В ту ночь она не спала.
Постоянно прислушивалась к своему самочувствию, гладила подтянутый живот, разговаривала с малышом, которому было всего четыре недели и просила у него прощения.
Дамир, как назло, был в командировке, Дана спала в комнате для гостей, а Катя сходила с ума от страха и очень надеялась, что все обойдется, но…
Утром увидела на сорочке небольшое кровавое пятно.
«А что, если виной тому не моя забывчивость, и не кот?» ― от этой мысли Катя поежилась, покрылась мурашками и обняла себя руками.
Она вспомнила, какой противной девчонкой была раньше Дана. Шла по головам, чтобы получить желаемое и никого не слушалась.
Она была дочкой старшего брата Катиной матери, и ей, как и Кате, тоже было сейчас двадцать пять. Разница в их возрасте была всего два месяца, но Дана всегда выглядела старше, наверное, потому что с подросткового возраста начала ярко краситься, носить мини‑юбки и туфли на каблуке.
Когда Катина мать умерла, им с Даной было по шестнадцать. Катю сразу забрала к себе в поселок бабушка, а Дана приезжала туда вместе с отцом каждые выходные.

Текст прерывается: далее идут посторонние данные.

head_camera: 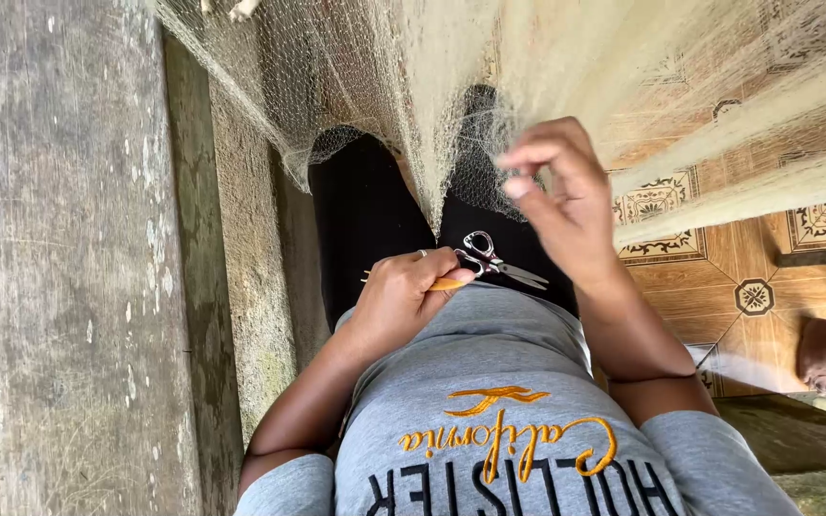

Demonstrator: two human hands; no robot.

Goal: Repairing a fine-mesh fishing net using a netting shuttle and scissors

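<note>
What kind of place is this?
Probably a home porch or veranda: patterned floor tiles, a weathered wooden beam beside gravel, and a fishing net hanging over the person's lap.

The left hand [403, 291] rests on the lap and holds a thin yellow stick [444, 284], touching small silver scissors [494, 263] that lie on the black pants [365, 215]. The right hand [566, 205] is up higher, pinching the pale fishing net [413, 76] that hangs down over the knees. A grey wooden beam [78, 258] runs along the left, and a patterned tile floor [719, 258] shows on the right.
</note>
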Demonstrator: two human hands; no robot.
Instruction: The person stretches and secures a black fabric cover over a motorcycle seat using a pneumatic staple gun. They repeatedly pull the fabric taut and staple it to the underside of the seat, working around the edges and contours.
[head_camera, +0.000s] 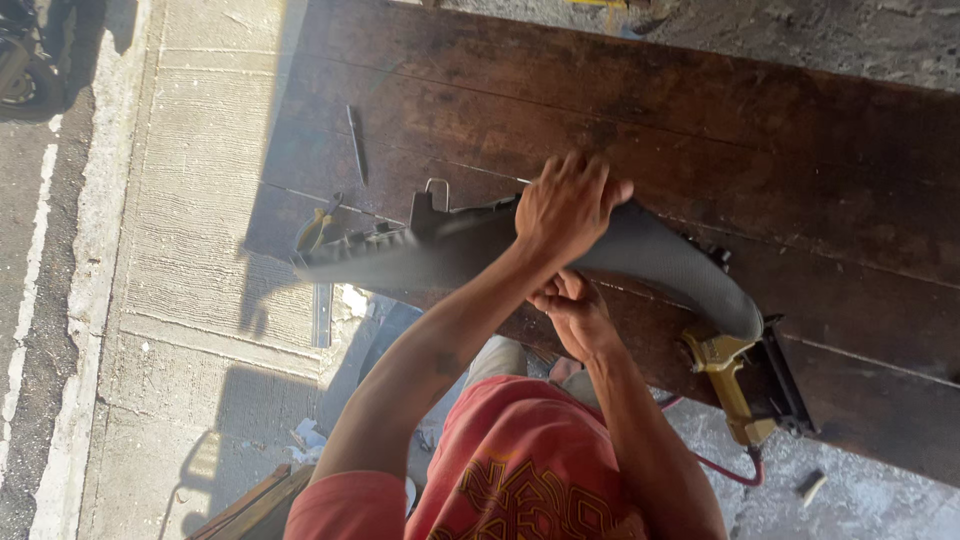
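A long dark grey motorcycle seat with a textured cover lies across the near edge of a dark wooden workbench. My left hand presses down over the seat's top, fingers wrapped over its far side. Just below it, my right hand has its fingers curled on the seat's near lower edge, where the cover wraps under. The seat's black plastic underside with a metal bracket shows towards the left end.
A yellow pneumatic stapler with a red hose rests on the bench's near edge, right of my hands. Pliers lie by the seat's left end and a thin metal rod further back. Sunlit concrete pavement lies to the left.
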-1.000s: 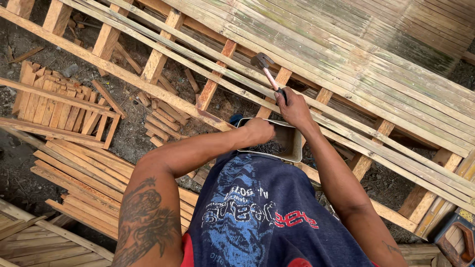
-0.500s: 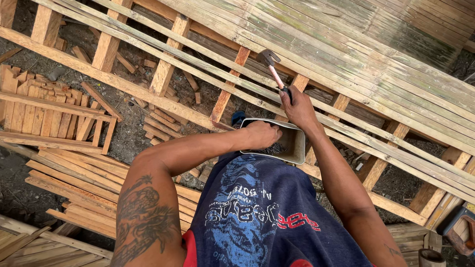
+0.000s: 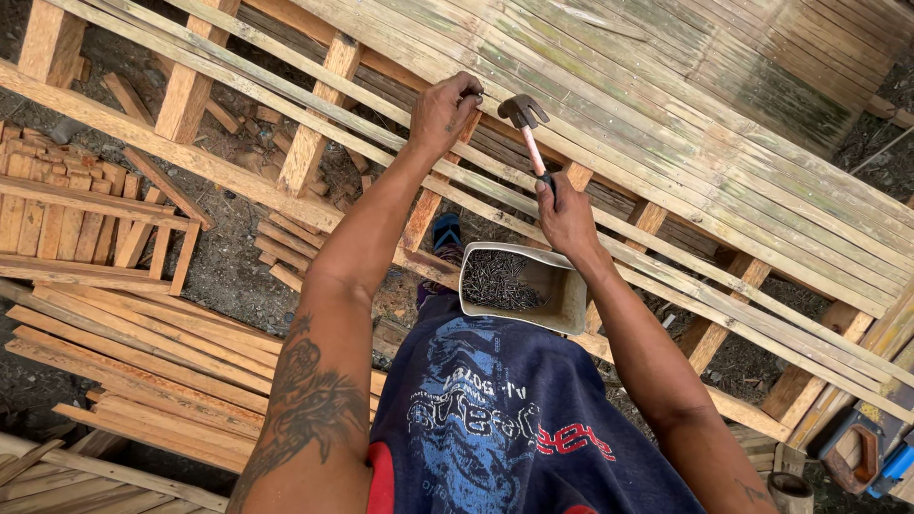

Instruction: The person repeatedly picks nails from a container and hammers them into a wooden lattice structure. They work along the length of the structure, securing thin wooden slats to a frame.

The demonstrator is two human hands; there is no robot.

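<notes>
My left hand (image 3: 443, 114) is stretched forward, its fingertips pinched on a small nail against a bamboo slat (image 3: 533, 114) of the frame. My right hand (image 3: 566, 214) grips the handle of a hammer (image 3: 528, 133), whose metal head hangs just right of my left fingers, slightly above the slat. Below my right wrist a pale box of nails (image 3: 519, 286) rests at my lap, full of dark nails.
The bamboo slats lie across wooden crossbeams (image 3: 309, 143) over dirt ground. A finished slatted panel (image 3: 685, 86) spreads to the upper right. Stacks of wooden strips (image 3: 133, 371) and a small wooden crate frame (image 3: 86, 224) lie at left. A blue-and-orange tool (image 3: 871, 457) sits bottom right.
My left hand has left the nail box and reached forward to the slat, pinching a nail. The hammer head has come down closer beside it.
</notes>
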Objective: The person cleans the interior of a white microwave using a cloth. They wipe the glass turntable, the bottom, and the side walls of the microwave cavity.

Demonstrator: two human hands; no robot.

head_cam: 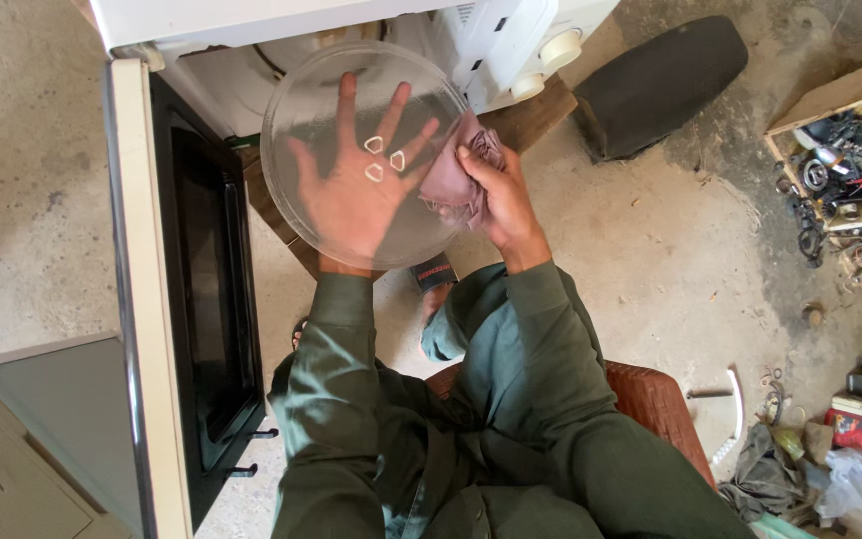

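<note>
A round clear glass turntable plate (pixel 296 120) is held up in front of an open white microwave oven (pixel 511 45). My left hand (pixel 356 190) is spread flat behind the glass, fingers apart, and shows through it. My right hand (pixel 501 200) grips a crumpled pinkish cloth (pixel 456 175) and presses it against the plate's right edge. Three small raised triangular lugs sit at the plate's centre.
The microwave's door (pixel 187 299) hangs open at the left, its dark window facing me. A grey panel (pixel 62 409) lies at lower left. A wooden box of cables and parts (pixel 845 150) and loose scrap lie at the right on the concrete floor. A black pad (pixel 660 80) lies beyond the oven.
</note>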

Катя как сейчас помнила похороны их деда, на которых Дана ворчала:
– Дед всегда терпеть меня не мог! Даже умудрился помереть в мой день рождения! Ни днем раньше, ни дне позже! Зашибись! Теперь мой день рождения всегда будет одновременно и поминками по деду!

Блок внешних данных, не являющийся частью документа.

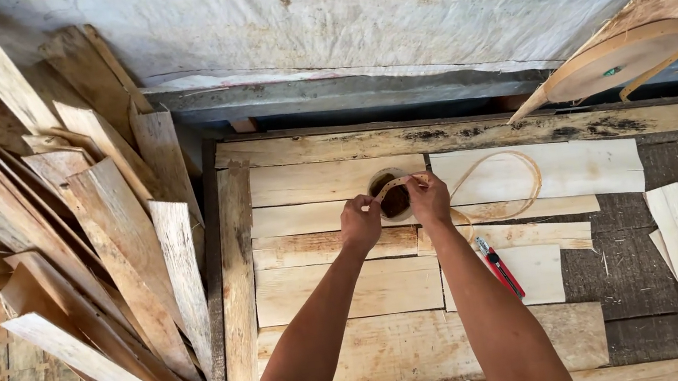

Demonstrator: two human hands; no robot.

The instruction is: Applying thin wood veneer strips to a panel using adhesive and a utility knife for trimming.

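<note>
Head view looks down on a rough workbench (435,355) of pale wooden boards. Both arms reach toward its far edge. The left hand (359,223) is closed, pinching one end of a thin wooden strip (396,183) between thumb and fingers. The right hand (429,199) is closed too, gripping the same strip just beside the left. Together they hold it bent over the mouth of a small round container (390,196) with a dark inside, which stands on the boards near the far edge, left of the middle. From the right hand the strip runs on in a loose loop (526,180) that lies on a flat board toward the far right. A red utility knife (500,267) lies on the bench just right of the right forearm, apart from both hands. Off the left edge leans a stack of planks (98,253). Beyond the far right corner sits a coiled roll of strip (619,59).
</note>
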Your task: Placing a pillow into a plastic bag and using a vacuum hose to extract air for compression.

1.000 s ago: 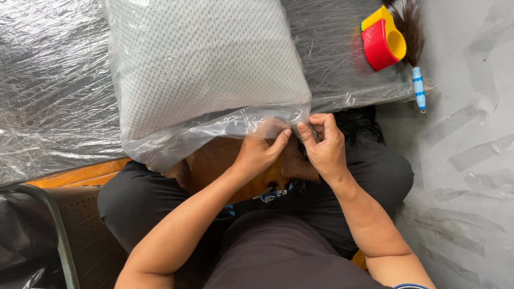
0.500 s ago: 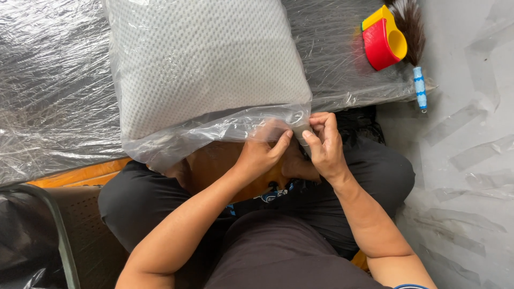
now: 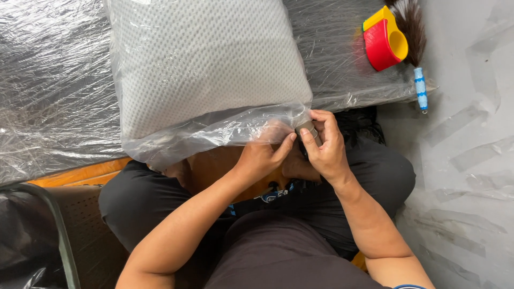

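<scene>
At the far left, near 8 o'clock, a dark bag (image 3: 21,241) with a green rim stands beside the seated person. A wide sheet of clear plastic (image 3: 53,91) covers the low table from 9 o'clock up to 1 o'clock, and it is wrinkled and shiny. Under its near edge an orange strip (image 3: 85,172) of the table shows.

In the middle, at 12 o'clock, a white pillow (image 3: 203,64) with a dotted cover lies on the sheet, inside a clear plastic bag (image 3: 214,134). The open end of the bag hangs over the table edge toward the person.

Just below the centre the left hand (image 3: 265,158) pinches the loose bag edge, fingers closed on the plastic. Touching it, a little to the right, the right hand (image 3: 324,147) is closed on the same bag edge and also grips a small grey piece (image 3: 309,130) between thumb and fingers; what this piece is, I cannot tell. Both hands rest above the lap in dark trousers (image 3: 375,176).

At 1 o'clock a red and yellow tape dispenser (image 3: 384,40) lies on the sheet, and just beside it a feather duster (image 3: 413,27) with a blue handle. The grey floor (image 3: 471,160) at 3 o'clock has strips of clear tape.
</scene>
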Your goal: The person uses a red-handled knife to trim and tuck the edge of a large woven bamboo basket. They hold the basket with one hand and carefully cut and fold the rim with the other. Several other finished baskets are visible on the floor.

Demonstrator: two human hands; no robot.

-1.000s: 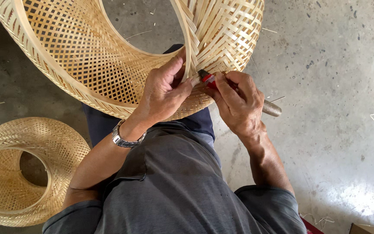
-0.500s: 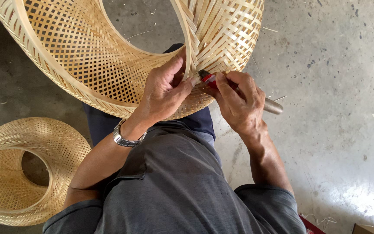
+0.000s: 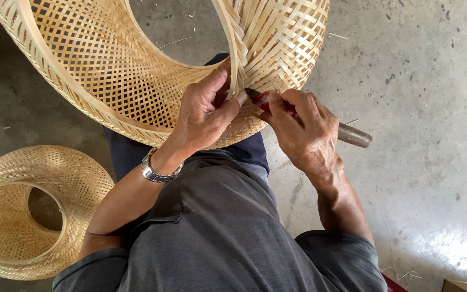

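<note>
Right hand point(image 3: 301, 130) (fisted) around tool point(image 3: 352, 134)

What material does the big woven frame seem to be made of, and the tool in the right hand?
The woven frame looks like bamboo: flat, pale yellow strips, matte and unpainted. The tool in the right hand seems to have a dull brown handle, perhaps wood, with a red part near its dark, probably metal tip.

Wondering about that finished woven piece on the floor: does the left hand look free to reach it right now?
Probably not at once: the left hand is pressed on the woven bamboo frame at the tool. The path to the floor basket looks open.
</note>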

Но ближе к двадцати годам она начала меняться.
Стала жить с парнем в Москве, собиралась выйти за него замуж и переживала, что он все никак не торопился с предложением.
А в конце этой зимы среди ночи приехала к Кате вся в слезах.
– Мы пять лет с ним встречались, Кать! Я к свадьбе готовилась, о детях мечтала, а он взял и бросил меня!
Дана была в полном отчаянии. Рыдала, сходила с ума от горя, рвала на себе волосы, и Катя, безумно сопереживая ей, предложила на какое‑то время остаться в их доме.
А в благодарность от нее получила нож в спину…
Когда такси остановилось у ворот трехэтажного особняка, Катя попросила водителя подождать, вошла в дом, поднялась в спальню, открыла ящик, в котором лежали документы, сунула паспорт в сумочку, затем достала из шкафа чемодан и принялась быстро складывать в него вещи.
– Ни минуты не останусь в этом доме! ― шмыгнула носом, и бросила в чемодан джинсы для беременных. ― Никогда их не прощу! Ни за что на свете!
Застегнув чемодан, выпрямилась и посмотрела на их с мужем портрет, висевший над кроватью.
Катя сама его нарисовала год назад и подарила Дамиру на свадьбу. Столько трудов было в него вложено, столько любви, а сейчас, глядя на него, испытывала дикую ненависть.
Не в силах управлять собой, забралась на кровать, сорвала потрет со стены и, задыхаясь от слез, разорвала его на несколько кусков.
– Подонок! Ненавижу тебя! ― прокричала она на всю спальню и, услышав хлопок входной двери, устремила взгляд в дверной проем.
По лестнице послышались быстрые шаги и спустя несколько секунд на пороге спальни появился Дамир.
Он посмотрел на фрагменты портрета, затем ― на чемодан, и перевел суровый взгляд на Катю.
– Ты никуда не уедешь из этого дома! ― прозвучало как приказ.